The CO2 emissions are much lower at 119g/km giving it a VED Band B rating and that means just £35 a year in road tax. It might also end up being London Congestion Charge free if the sub 120g/km limit is implemented.
For diesel lovers there is Fiat's highly-acclaimed 1.3-litre MultiJet turbocharged unit with 75bhp and a combined fuel economy of 67.3mpg.
This unit produces just 111/g/km of CO2 emissions, which also gives a £35 per year road tax bill.
Top speed is 103mph, 0-62mph takes 12.5 seconds. With the 1.3-litre diesel power models costing the same as the 1.4-litre petrol versions, higher mileage drivers might just choose this engine option.
An automatic transmission option will be available for both petrol engines.
The retro and rounded curvy looks of the new Fiat 500 are certainly the main reasons customers will be attracted to this car as opposed to a Mini or even a Renault Twingo.
The looks alone are unique and distinctive; it can be no other car.

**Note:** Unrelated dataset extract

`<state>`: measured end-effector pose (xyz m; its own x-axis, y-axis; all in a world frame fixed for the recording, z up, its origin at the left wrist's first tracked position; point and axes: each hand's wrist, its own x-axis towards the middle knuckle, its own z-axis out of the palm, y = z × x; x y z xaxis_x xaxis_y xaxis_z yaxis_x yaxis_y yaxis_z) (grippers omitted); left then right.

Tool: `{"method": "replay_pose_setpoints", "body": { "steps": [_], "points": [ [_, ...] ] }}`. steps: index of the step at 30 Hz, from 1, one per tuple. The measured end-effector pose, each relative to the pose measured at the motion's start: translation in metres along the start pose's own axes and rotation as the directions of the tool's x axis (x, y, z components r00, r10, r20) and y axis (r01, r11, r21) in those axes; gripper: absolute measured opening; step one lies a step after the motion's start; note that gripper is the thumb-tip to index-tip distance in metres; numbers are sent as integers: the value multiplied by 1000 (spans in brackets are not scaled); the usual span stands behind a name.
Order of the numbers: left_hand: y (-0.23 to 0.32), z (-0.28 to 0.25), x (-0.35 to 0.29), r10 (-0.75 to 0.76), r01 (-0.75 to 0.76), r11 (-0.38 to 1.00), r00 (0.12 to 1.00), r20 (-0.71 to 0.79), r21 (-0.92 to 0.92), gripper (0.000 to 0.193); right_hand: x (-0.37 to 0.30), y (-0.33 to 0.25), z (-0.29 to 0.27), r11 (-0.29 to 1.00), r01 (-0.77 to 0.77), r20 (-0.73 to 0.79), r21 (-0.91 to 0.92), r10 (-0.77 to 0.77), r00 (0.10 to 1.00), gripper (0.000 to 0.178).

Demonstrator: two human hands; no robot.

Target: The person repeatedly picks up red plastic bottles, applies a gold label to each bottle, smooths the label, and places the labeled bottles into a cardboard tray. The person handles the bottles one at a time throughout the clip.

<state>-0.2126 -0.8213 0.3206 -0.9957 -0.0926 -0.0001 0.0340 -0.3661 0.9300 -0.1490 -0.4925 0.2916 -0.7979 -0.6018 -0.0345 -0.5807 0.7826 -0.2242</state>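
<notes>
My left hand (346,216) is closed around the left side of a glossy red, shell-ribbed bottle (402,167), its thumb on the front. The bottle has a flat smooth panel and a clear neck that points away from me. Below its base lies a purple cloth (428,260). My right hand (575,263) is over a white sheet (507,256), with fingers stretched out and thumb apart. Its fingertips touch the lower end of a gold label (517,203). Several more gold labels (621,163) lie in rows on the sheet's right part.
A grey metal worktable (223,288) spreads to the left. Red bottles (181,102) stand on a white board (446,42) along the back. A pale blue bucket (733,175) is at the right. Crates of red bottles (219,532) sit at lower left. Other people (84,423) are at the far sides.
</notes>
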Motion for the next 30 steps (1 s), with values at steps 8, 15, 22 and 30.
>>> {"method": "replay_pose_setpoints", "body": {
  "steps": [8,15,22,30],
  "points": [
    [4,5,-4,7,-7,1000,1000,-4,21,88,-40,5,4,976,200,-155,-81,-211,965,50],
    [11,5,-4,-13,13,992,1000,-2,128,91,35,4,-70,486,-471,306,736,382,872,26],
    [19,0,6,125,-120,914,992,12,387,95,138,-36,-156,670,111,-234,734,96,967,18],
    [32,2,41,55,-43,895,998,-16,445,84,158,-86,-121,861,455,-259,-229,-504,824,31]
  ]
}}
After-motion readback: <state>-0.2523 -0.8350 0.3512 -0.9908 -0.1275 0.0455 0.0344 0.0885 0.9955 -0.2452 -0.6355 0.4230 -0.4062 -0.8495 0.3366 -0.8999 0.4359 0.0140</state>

Add the bespoke styling accessories and the car lots of people want, becomes your car'.
The compact three-door body with its very short bonnet and minimal front and rear overhangs is just 3,546mm long, 1,627mm wide and 1,488mm high.

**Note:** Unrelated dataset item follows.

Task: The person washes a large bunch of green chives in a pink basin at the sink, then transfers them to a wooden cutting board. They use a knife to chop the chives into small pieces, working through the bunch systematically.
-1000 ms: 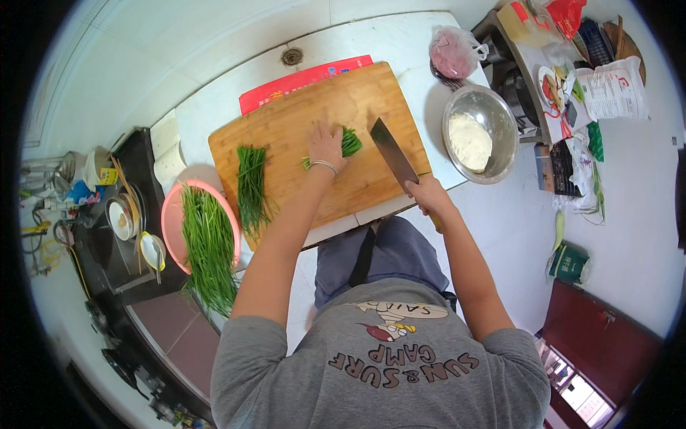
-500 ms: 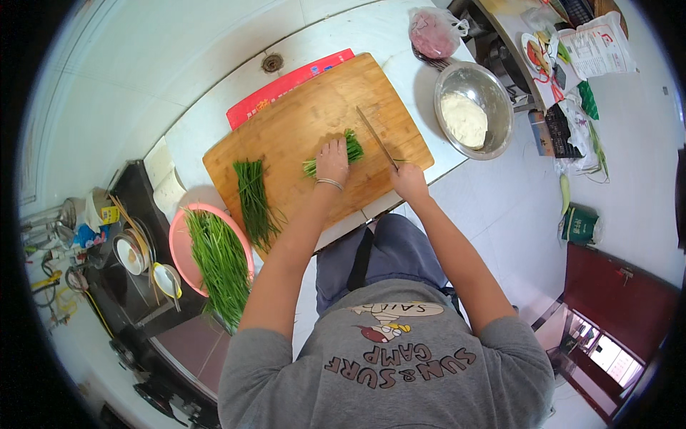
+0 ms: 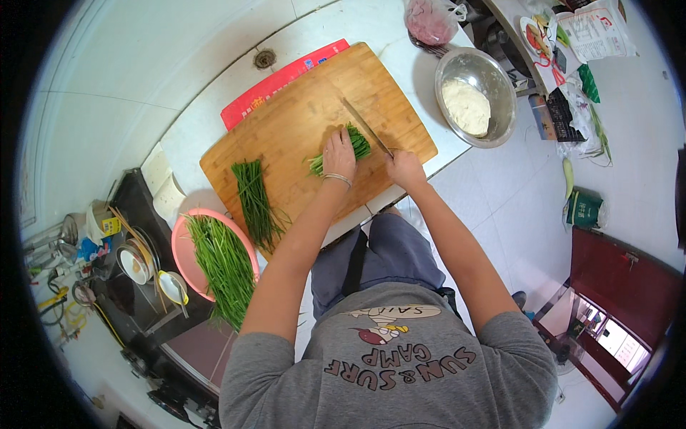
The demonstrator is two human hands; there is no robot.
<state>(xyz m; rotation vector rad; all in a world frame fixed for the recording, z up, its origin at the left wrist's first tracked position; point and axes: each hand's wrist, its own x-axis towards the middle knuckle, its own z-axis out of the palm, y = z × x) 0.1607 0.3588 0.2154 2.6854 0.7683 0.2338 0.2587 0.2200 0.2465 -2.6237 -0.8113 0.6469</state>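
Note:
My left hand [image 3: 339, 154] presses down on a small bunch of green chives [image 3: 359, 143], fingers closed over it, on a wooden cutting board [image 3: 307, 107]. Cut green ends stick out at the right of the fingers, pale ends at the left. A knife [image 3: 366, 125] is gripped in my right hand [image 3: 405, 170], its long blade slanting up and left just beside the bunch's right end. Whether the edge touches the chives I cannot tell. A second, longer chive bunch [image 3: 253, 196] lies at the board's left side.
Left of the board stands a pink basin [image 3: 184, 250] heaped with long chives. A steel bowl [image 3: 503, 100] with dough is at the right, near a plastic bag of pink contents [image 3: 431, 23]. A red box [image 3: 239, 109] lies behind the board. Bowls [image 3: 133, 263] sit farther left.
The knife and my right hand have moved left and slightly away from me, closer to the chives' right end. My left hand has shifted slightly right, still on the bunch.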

The top hinged tailgate gives access to a small boot, which is larger than a Mini hatchback, with 185-litres of space, increasing to 550-litres with the rear seat folded back.
In the front there is plenty of room for two adults, in the rear leg space is minimal. Headroom in the front is not generous; again in the rear it is limited.
It takes a while to get the driver's seat and steering adjusted for driving harmony. The worst feature is the high driving position and the limited seat height adjustment.
The interior design continues the retro theme with a chic dashboard, easy to see and use controls, a close to hand gearlever and a cowled large round speedometer/rev-counter combination right in front of the driver.
The Fiat 500 is small to park yet remains agile and nimble in traffic but the suspension, more or less the same as the Fiat Panda, gives a controlled and secure drive on open roads.
Yes the ride comfort is harsh for Sport models, but younger drivers in particular will not mind that.
All models have a fidgety ride over poorer surfaces as well, but no worse than other small cars.
The front wheel drive system offers pretty good grip and the steering with its excellent large steering wheel makes for pleasurable driving, just what real owners want.
Overall the Fiat 500 is a welcome and very worthy addition to the new car market.
All Fiat UK and their dealers now need to do is to give its customers a pleasurable buying experience and to back it up by good aftersales service. The Fiat 500 deserves it - and so do Fiat's customers.